Opas alter Teddy

Leo geht gern mit Opa auf dessen Dachboden. Den kann man nur erreichen, wenn man eine wackelige Leiter hinaufklettert.

„Dies ist meine alte Schatzkammer“, meint Opa. „Hier sind alle meine Sachen, von denen ich mich nicht trennen will. Auch von deinem Papa ist noch Spielzeug hier.“
Leo schaut sich auf dem riesigen Dachboden um. Dort gibt es noch Legosteine von Papa. Selbst sein kleines Kinderbett steht noch da. Und auch noch eine große Truhe, die Opa für Leo öffnet.

„Da sind alle meine Schätze drin; Lieblingsspielzeuge aus der Zeit, als ich ein kleiner Junge war.“

Leo wühlt in der Kiste herum und holt einen kleinen Teddybären heraus. „Der Arme, der hat ja nur noch ein Auge, der braucht ein neues“, meint er.

„Das war mein Lieblingskuscheltier“, sagt Opa. „Ohne diesen Teddy bin ich nicht ins Bett gegangen. Er war ein Geschenk von meinem Onkel aus Amerika zu meiner Geburt.“

„Dann ist der Teddy ja schon ganz alt.“

„Ja, 74 Jahre alt. Am Anfang war er weich und schneeweiß. Aber ich habe so viel mit ihm gekuschelt, dass er jetzt ganz schön schmutzig aussieht. Besonders traurig war ich immer, wenn er gewaschen wurde. Meine Mama wollte nicht, dass ich mit Teddy ins Bett ging, wenn er so schmuddelig war. Aber nach der Wäsche roch er erst immer ekelhaft, gar nicht nach meinem Teddy.“

Leo hört überhaupt nicht zu. Er schaut nur auf die Stelle, wo Teddys Auge fehlt.

„Opa, Teddy braucht ein neues Auge, ganz schnell, damit er dich wieder besser sehen kann.“

„Ja, Teddy hat schon mal ein neues Auge bekommen. Ich kann mich daran erinnern. Da gab es noch einen Puppendoktor hier im Ort, aber den gibt es schon lange nicht mehr.“

„Vielleicht gibt es ja bei uns in Köln einen Puppendoktor.“

„Eine super Idee. Lass uns gleich mal im Internet schauen“, schlägt Opa vor. Und tatsächlich gibt es noch einen Puppendoktor in Köln. Ganz in der Nähe von Leos Wohnung.
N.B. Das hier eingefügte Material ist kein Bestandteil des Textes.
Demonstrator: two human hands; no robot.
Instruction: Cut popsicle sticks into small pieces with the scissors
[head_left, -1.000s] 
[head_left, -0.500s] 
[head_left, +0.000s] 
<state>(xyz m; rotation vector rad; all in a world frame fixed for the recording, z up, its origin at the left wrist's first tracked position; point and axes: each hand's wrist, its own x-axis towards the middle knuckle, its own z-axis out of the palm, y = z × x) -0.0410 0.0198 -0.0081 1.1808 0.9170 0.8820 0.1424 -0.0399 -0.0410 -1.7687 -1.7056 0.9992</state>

„Wenn ich dich das nächste Mal in Köln besuche, bringe ich den Teddy mit. Und dann lassen wir ihn wieder gesund werden.“

Eine Woche später besuchen Leo und Opa den Puppendoktor. Als sie seinen Laden betreten, klingelt eine Glocke über der Eingangstür. Ein Mann, der noch älter als Opa aussieht, sitzt an einem Tisch und ist gerade dabei, einer Puppe das Bein zu reparieren.

Als er Teddy sieht, meint er: „Den kriegen wir schnell wieder hin. Ich habe eine ganze Kiste mit alten Glasaugen für Teddybären.“

Er schlurft in ein Nebenzimmer und bringt eine alte Schachtel mit. „Wir können ja mal zusammen schauen, ob das richtige Auge dabei ist.“

Leo und Opa wühlen in der Kiste. Sie finden braune, blaue, grüne und graue Augen. Zunächst schauen sie sich alle braunen Augen an. Aber es ist keines dabei, das so groß wie Teddys linkes Auge ist.

Dann findet Opa die perfekte Größe, aber das Auge ist blau. „Was hältst du davon, wenn Teddys neues Auge blau wird?“, fragt Opa. „Es gibt ja auch Hunde, die ein blaues und ein braunes Auge haben: die Schlittenhunde hoch oben im Norden. Und ich hatte früher einen guten Freund, der das auch hatte. Der war wirklich besonders.“

Leo zögert einen Moment. „Teddy ist auch ganz besonders“, meint er. „Er soll sein altes braunes Auge und ein neues blaues haben. Mama hat ja auch braune Augen und Papa blaue.“

Schnell setzt der Puppendoktor Teddy das blaue Auge ein. Leo freut sich so sehr. Er möchte Teddy gar nicht loslassen.
„Opa, darf Teddy heute Nacht bei mir schlafen?“

Opa überlegt kurz: „Ausnahmsweise. Eine Nacht ist okay, dann muss er wieder zurück zu mir, sonst bekommt er noch Heimweh,“ meint er lächelnd.